Turning the museum into a 501(c)3 non-profit would allow the museum to pursue additional funding avenues and possibly raise more funds for the museum, she said.
Wagner said the audit will help the Kansas City Museum “figure out the next steps.”
Fraternal Order of Police lawsuit resolved
The settlement agreement involves appropriating $5 million in police department raises, supporting amendments to the Revised Statutes of Missouri regarding police pensions, and agreeing that the police board and city have the authority to provide health insurance to its employees through a single health insurance provider.
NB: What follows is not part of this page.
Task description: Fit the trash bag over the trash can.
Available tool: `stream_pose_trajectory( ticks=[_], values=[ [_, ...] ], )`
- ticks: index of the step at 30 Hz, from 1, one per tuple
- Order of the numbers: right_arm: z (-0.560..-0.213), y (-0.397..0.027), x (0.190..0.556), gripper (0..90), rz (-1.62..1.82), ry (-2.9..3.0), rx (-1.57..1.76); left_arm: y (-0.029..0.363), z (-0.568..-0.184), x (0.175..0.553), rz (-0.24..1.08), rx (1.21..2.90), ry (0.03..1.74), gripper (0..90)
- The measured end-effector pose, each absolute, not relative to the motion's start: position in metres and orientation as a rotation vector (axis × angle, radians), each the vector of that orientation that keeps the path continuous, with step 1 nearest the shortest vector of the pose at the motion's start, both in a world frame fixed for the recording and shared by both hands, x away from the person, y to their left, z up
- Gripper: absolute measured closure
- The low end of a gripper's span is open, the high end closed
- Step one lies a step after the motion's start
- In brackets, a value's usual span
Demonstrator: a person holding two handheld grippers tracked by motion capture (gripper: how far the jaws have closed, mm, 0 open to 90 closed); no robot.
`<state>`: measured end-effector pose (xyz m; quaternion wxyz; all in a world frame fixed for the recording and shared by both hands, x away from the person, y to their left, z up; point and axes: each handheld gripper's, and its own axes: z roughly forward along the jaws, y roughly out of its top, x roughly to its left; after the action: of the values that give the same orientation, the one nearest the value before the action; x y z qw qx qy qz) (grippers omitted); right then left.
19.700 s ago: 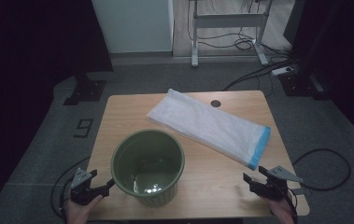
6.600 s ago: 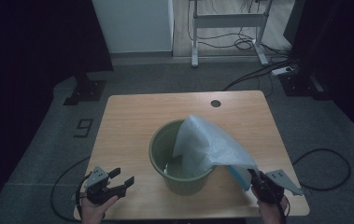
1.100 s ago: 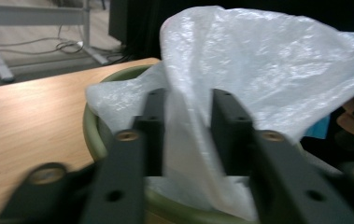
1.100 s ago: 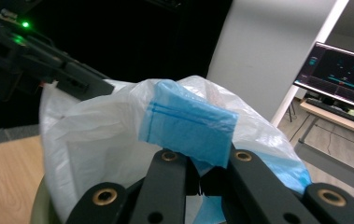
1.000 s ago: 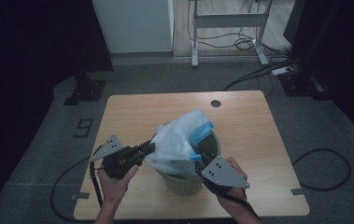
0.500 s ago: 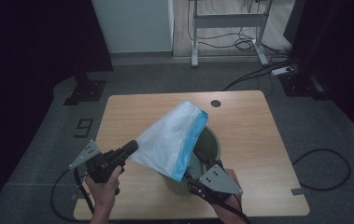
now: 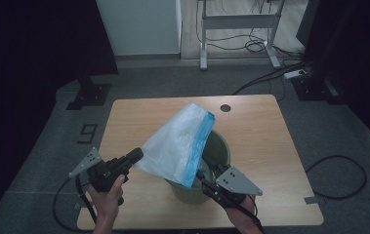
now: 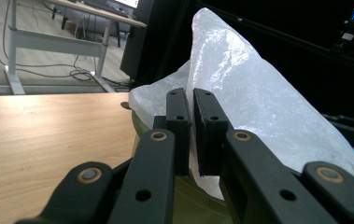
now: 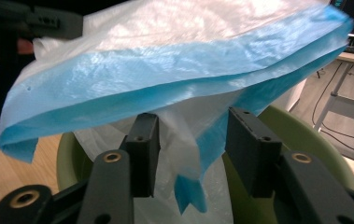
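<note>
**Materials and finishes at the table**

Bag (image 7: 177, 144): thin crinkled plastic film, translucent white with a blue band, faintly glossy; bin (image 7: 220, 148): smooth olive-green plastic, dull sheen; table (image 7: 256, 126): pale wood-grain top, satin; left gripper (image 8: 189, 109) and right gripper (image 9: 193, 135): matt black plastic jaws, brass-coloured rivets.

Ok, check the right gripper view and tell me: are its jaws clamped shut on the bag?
No, the right gripper stands open, with the bag hanging loose in the gap above the green bucket.
</note>
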<state>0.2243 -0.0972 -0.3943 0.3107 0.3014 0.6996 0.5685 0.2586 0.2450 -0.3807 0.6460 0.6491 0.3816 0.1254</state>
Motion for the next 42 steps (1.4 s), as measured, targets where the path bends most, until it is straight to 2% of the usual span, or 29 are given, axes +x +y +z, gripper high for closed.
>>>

“I’m very pleased to see this agreement reached,” City Council member John Sharp said. “Once both sides started communicating, that was a start to having a resolution to this. I was particularly pleased we were able to come together for changes on the pension plan.”
Those changes include requiring the city to make yearly actuarial contributions to police pension funds and requires employees to increase their contributions. The pension proposal also decreases the cost of living adjustment for retired officers from 3 percent to 2.5 percent, among other changes. All of the proposed changes would need state legislature approval.
As for the health insurance plan, the city will form a Health Care Trust, which requires a minimum of three government bodies to join. The city and police department count as one joint entity, Sharp said. Asked what other entities could possibly join, Sharp told Northeast News possibilities could include the Port Authority and Community Improvement Districts.
With a Health Care Trust, the employee pool is larger, which provides more bargaining power and clout to ensure health insurance rates are fair and benefits are satisfactory, Sharp said.
City Council member Scott Taylor said he hopes the city will learn from this experience and communicate better with stakeholders in the future.
“When everybody was at the table, things seemed to work a lot better,” Taylor said. “I hope we can learn from this – the Board of Police Commissioners, city staff, the city manager’s office, the council – and make sure everybody’s at the table that’s impacted by a decision from day one.”
Health tax levy scheduled for April ballot
Kansas City voters will decide April 2 whether or not to renew a special health tax levy dedicated to ambulance services, emergency medical services, and hospital and public health purposes. The 9-year levy would cost taxpayers 22 cents per $100 of assessed valuation on real and tangible property, with revenue from 3 ½ cents of the levy going to ambulance services, revenue from 3 ½ cents of the levy to non-for-profit neighborhood health centers and revenue from 15 cents of the levy to Truman Medical Center.
While the number of indigent residents in Kansas City has continued to climb, both state and federal government Medicaid reimbursements to health care providers have dwindled, the resolution stated. In addition, the cost of caring for indigent individuals has “outpaced the revenues generated by the city’s existing health tax levy,” the resolution stated.
Sharp said Medicaid reimbursements in Missouri are extremely low. For a non-emergency transport, the base rate is $450, but Medicaid only pays $167.27 of that charge, he said.
“Even if you collect on all of those (non-emergency transports), the amount it (Medicaid) pays is only 37.2 percent of the bill. On emergency transports, it’s even worse,” Sharp said.
For emergency transports, Medicaid pays about 26 percent of the bill, he said.
City Council member Michael Brooks said health safety net providers, like Truman Medical Center, provide a valuable service to Kansas Citians.
“Passing this (tax) on April 2 is something we really must do,” Brooks said, stressing that a number of individuals are unable to access or afford health insurance and that their health care would be in jeopardy without the tax levy.